• Work request
Type out the whole listing again exactly, pictures omitted.

Segment Start: Supplied data

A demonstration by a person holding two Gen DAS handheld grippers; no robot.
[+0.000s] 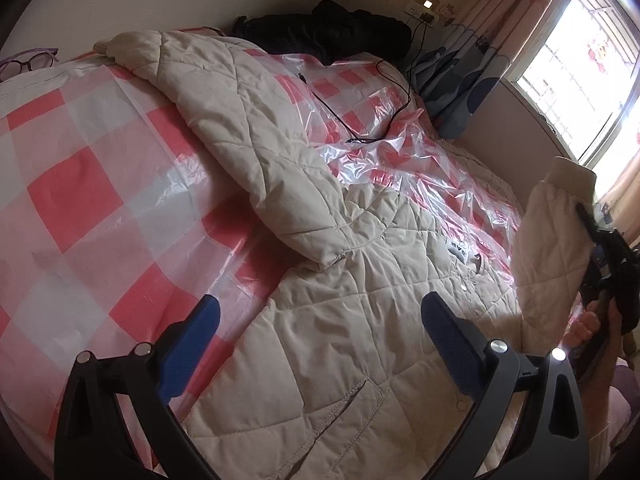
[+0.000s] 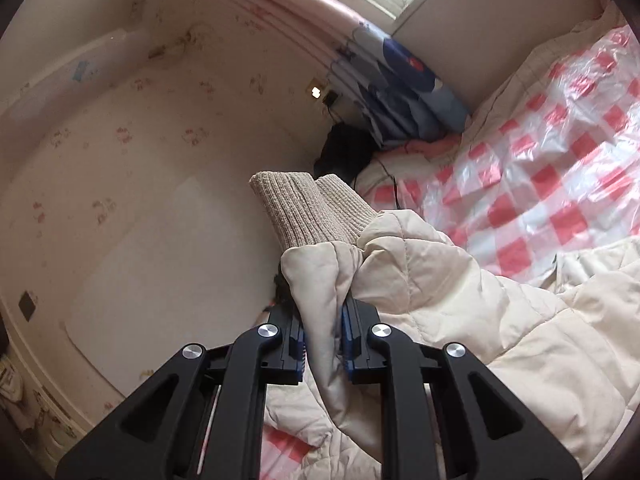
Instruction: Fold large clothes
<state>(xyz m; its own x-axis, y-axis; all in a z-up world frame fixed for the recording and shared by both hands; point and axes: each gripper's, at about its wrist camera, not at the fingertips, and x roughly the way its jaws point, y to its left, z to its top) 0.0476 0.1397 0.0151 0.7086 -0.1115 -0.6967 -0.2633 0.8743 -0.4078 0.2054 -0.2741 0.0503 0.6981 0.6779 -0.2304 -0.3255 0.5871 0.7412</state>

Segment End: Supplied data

• Answer for this exercise
A demonstration by a person holding two Gen DAS handheld grippers; no robot.
[+0.000s] 
[+0.000s] 
Instruction: Fold large clothes
<state>(xyz m; its own x-axis, y-axis; all in a z-up world frame fixed for the recording and shared by both hands; point and axes: each gripper's, at about its wrist camera, not at the fingertips, and x roughly the way its jaws point, y to its left, z to its top) 0.0476 0.1397 0.0151 0.7086 -0.1115 -0.6967 -0.2633 0.8743 -0.4078 0.2054 -0.2741 0.0503 0.6981 0.6779 -0.2304 -0.3255 0.5871 0.7412</state>

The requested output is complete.